**Task prompt**: Isolate every line in the data with the string "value" and copy it.

════════

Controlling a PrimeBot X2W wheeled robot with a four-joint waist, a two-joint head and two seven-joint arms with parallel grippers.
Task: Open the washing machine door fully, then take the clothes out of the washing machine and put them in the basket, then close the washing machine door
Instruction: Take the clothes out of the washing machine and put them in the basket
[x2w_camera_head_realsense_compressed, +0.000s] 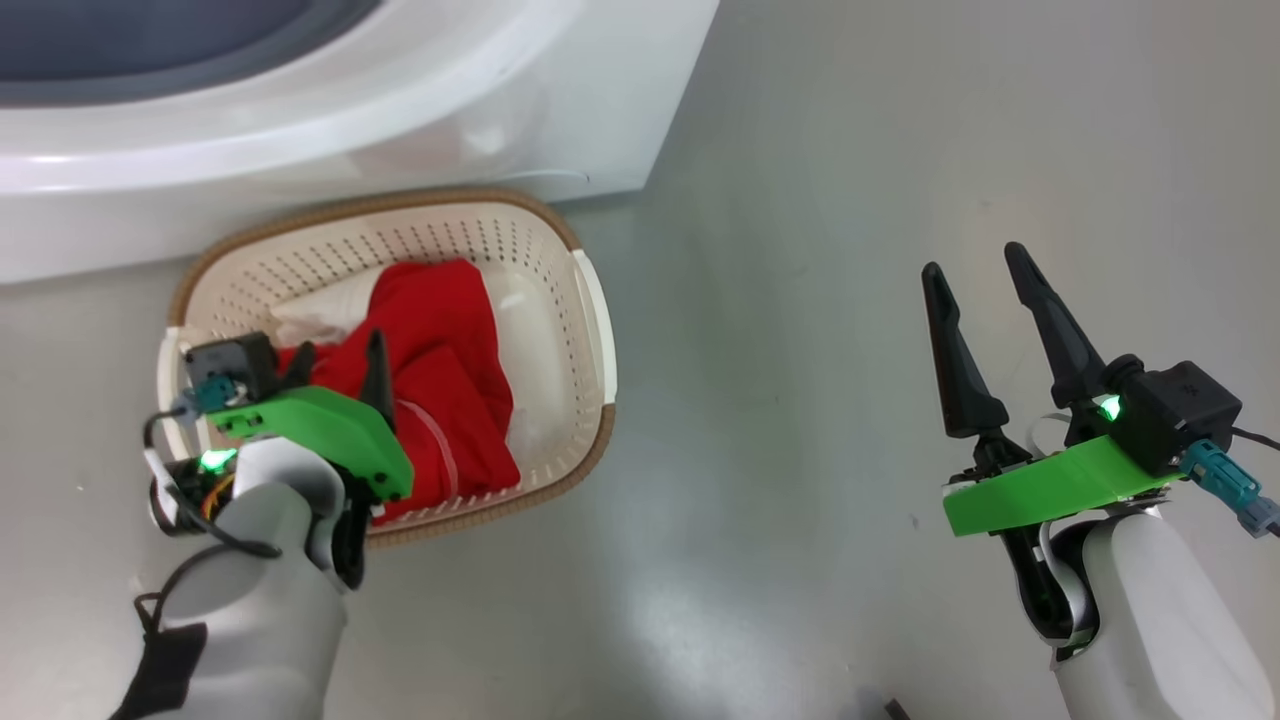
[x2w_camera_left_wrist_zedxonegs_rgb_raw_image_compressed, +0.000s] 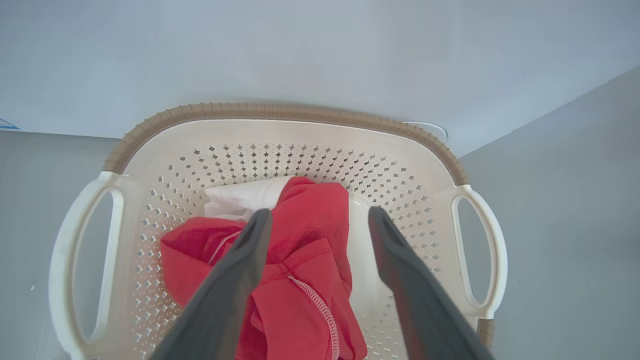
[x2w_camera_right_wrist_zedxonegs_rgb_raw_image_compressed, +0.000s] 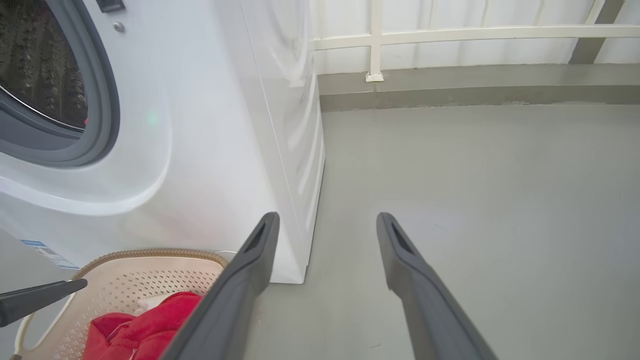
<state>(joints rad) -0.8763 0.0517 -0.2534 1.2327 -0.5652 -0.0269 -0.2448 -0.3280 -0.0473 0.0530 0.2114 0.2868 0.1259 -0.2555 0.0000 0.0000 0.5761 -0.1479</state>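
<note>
We see the clothes (x2w_camera_head_realsense_compressed: 440, 370), a bright red bundle with a white part showing at its far side, lying loose inside the basket (x2w_camera_head_realsense_compressed: 550, 290). The cream basket, perforated, with a brown woven-look rim and white side handles, stands upright just in front of the white washing machine (x2w_camera_right_wrist_zedxonegs_rgb_raw_image_compressed: 225, 125). The machine's steel drum (x2w_camera_right_wrist_zedxonegs_rgb_raw_image_compressed: 40, 65) shows uncovered within its grey gasket (x2w_camera_right_wrist_zedxonegs_rgb_raw_image_compressed: 105, 100).

The left gripper (x2w_camera_head_realsense_compressed: 338, 368) points down off a bent pale forearm (x2w_camera_head_realsense_compressed: 260, 590), its two dark fingers (x2w_camera_left_wrist_zedxonegs_rgb_raw_image_compressed: 240, 272) spread wide. The right gripper (x2w_camera_head_realsense_compressed: 974, 262) points forward, fingers spread just as wide.
</note>
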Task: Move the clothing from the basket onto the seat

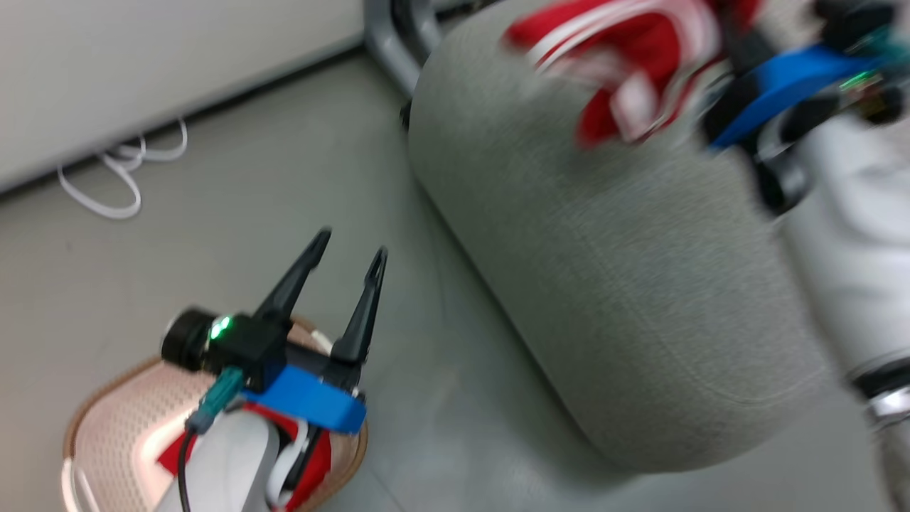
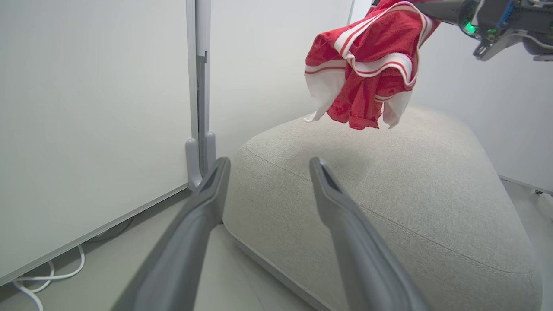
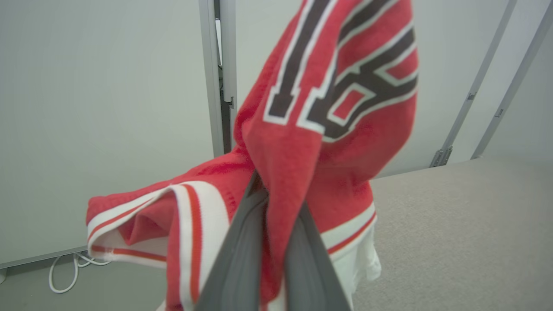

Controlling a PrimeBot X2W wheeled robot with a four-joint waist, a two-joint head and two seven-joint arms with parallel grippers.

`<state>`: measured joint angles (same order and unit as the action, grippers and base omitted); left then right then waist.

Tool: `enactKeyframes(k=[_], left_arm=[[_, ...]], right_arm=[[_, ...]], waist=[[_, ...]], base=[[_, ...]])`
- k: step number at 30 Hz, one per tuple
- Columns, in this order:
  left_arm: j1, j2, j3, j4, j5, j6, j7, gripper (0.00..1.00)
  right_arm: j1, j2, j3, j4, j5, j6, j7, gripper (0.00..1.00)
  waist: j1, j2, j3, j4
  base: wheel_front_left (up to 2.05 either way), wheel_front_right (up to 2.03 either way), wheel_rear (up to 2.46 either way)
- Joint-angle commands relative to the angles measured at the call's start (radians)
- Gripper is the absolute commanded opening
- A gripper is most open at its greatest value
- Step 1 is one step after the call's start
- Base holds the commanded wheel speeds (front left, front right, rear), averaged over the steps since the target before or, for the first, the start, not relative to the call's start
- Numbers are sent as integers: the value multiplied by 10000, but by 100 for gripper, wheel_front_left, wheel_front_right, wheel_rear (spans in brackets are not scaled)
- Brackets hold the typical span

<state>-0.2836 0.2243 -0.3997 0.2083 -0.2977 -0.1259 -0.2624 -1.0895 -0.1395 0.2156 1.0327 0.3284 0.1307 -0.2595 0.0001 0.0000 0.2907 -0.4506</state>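
My right gripper [image 3: 276, 203] is shut on the red jersey [image 3: 328, 129] with black-and-white block lettering and white striped trim. The jersey [image 1: 625, 64] hangs bunched above the far part of the light-grey seat [image 1: 611, 270], clear of the cushion in the left wrist view, where the jersey [image 2: 367, 65] dangles over the seat [image 2: 389, 194]. My left gripper [image 1: 352, 259] is open and empty, above the cream basket [image 1: 114, 441] with its brown rim at the lower left. A second red garment [image 1: 313, 462] with white trim lies in the basket, partly hidden by my left wrist.
A white cable [image 1: 121, 174] lies looped on the grey floor by the white wall panel [image 1: 142, 71]. A grey metal post foot [image 1: 398, 43] stands just behind the seat. Open floor separates basket and seat.
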Motion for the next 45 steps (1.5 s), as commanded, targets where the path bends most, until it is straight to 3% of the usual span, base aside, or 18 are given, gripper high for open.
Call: enactKeyframes(k=[1,6,10,16,23,24,26,27,28,37,45], left_arm=[[-689,190,-256,-154,12,-72,23,100],[-1896,472,-974,-649,21,-72,67,100],[-2426,674,-1155,-1021,80,-72,58,100],[-2563,784,-1094,-1170,86,-44,15,100],[-2258,553,-1042,-900,-129,-33,-29,100],[-2213,545,-1017,-827,-160,-35,-25,100],[-2119,463,-953,-727,-198,-38,-33,100],[-2080,407,-918,-666,-240,-41,-35,100],[-2023,354,-877,-609,-278,-44,-36,100],[-443,-332,-4,146,-876,-65,-39,100],[1231,-967,1180,602,-958,-71,-32,100]], right_arm=[[-754,-603,-571,230,-253,1,-10,0],[-1968,-2313,-2405,659,-716,1,-42,0],[-2196,-3038,-3729,763,-889,3,-61,0],[-1376,-3155,-5431,560,-1256,1,-68,0],[-438,-2817,-5993,401,-2135,1,-67,0],[-339,-2691,-6029,394,-2248,1,-67,9],[-156,-2419,-6078,356,-2520,1,-66,44],[-62,-2272,-6067,325,-2648,3,-66,82],[41,-2155,-6062,324,-2749,3,-66,100],[1626,-1157,-5086,200,-3424,1,-66,100],[3863,-532,-3562,-1096,-2720,1,-63,100]], waist=[[-1,0,1707,1070],[-1,0,3519,1983],[-1,0,4615,2403],[-1,0,5203,2659],[-1,0,4591,2749],[-1,0,4453,2742],[-1,0,4146,2717],[-1,0,3947,2706],[-1,0,3741,2699],[-1,0,839,2764],[-1,0,-1382,3288]], base=[[0,0,0],[0,0,0],[0,0,0],[0,0,0],[0,0,0],[0,0,0],[0,0,0],[0,0,0],[0,0,0],[0,0,0],[0,0,0]])
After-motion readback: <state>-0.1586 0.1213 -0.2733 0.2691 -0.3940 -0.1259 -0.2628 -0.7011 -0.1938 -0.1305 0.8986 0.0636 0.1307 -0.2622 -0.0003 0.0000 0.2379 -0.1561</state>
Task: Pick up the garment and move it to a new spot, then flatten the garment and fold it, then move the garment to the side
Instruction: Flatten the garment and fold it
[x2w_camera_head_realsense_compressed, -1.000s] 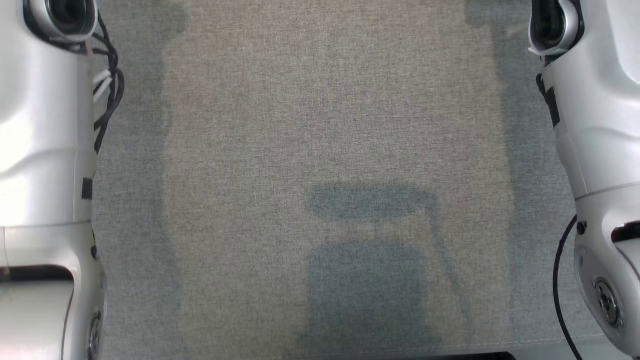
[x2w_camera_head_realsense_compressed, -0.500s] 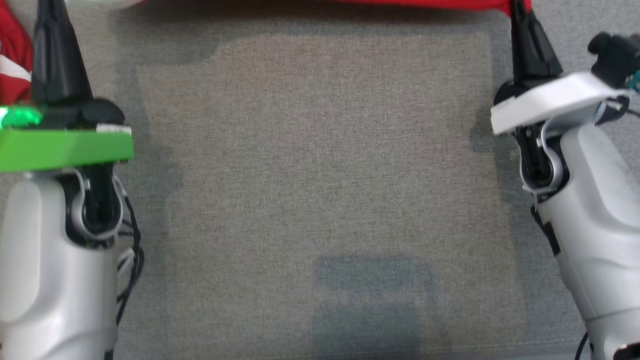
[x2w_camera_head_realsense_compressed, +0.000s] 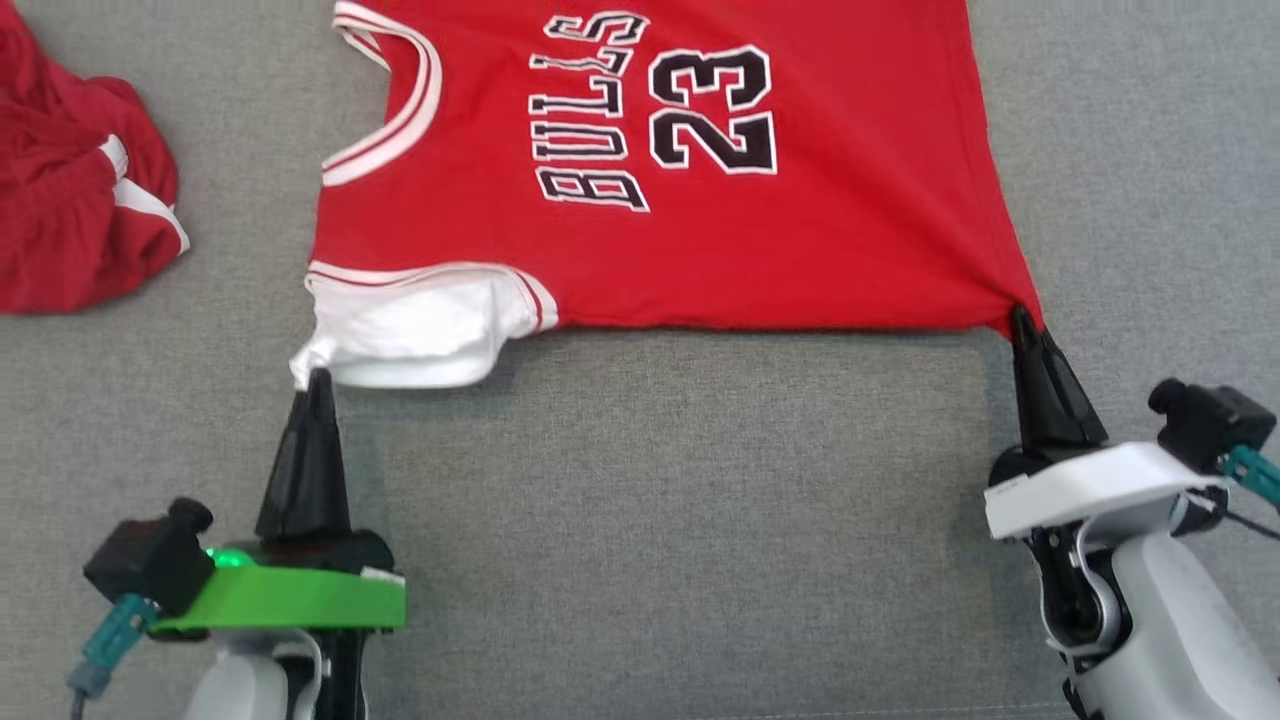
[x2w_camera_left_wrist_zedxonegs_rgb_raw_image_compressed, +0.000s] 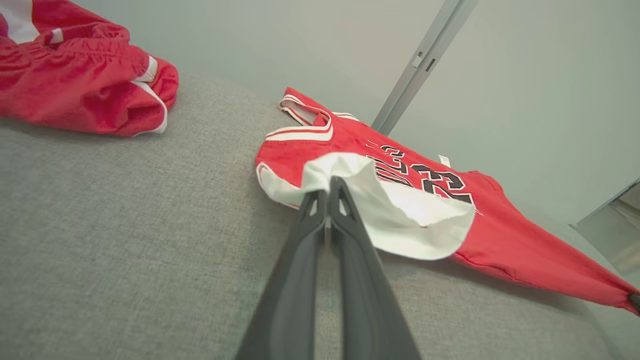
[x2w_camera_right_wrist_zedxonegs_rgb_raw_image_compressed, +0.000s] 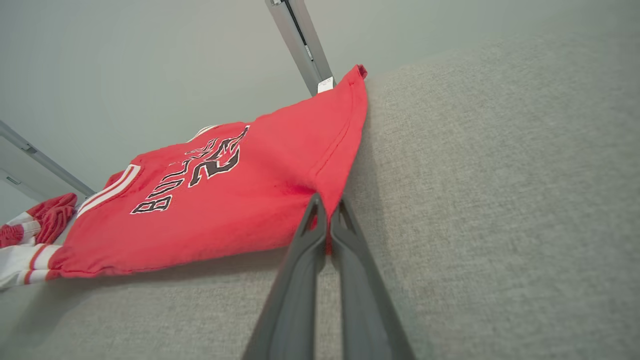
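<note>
1. left gripper (x2w_camera_head_realsense_compressed: 318, 378), lower left: closed on the white turned-out flap of the jersey (x2w_camera_head_realsense_compressed: 700, 250).
2. right gripper (x2w_camera_head_realsense_compressed: 1021, 315), right of centre: closed on the red hem corner.
3. jersey, upper centre: spread on grey cloth (x2w_camera_head_realsense_compressed: 650, 520), near edge drawn out between both grips. Judged light, soft and limp; best held at corners, both sides together.
4. shorts (x2w_camera_head_realsense_compressed: 70, 220), upper left: bunched, apart.
5. Change: half a second earlier only a red strip showed at the top edge. The whole view shifted, so the camera moved.
</note>
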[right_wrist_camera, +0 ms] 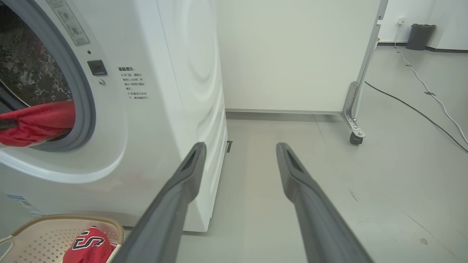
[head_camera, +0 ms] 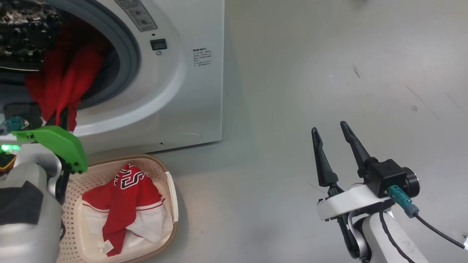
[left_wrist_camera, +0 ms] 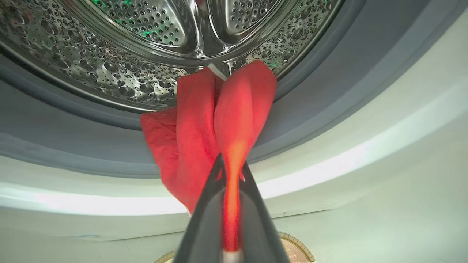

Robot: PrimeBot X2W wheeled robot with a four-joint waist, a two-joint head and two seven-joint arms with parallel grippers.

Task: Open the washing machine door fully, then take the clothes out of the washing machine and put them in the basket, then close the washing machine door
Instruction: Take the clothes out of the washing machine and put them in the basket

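Left tool: fingers pressed together on a fold of a bright red fabric garment, which hangs over the grey rubber gasket at the mouth of the big white front-loading washing machine. The perforated steel drum lies behind. Just below, a small cream perforated plastic basket holds a second red garment with white trim. Right tool: fingers spread, empty, well apart over the grey floor.

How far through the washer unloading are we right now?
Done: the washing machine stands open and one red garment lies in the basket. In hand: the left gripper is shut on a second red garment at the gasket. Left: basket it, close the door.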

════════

**Finished exercise**:
- A gripper is most open at its greatest value
- Numbers are sent as integers: the value multiplied by 10000, but by 100 for gripper, wheel_front_left, wheel_front_right, wheel_rear (spans in brackets are not scaled)

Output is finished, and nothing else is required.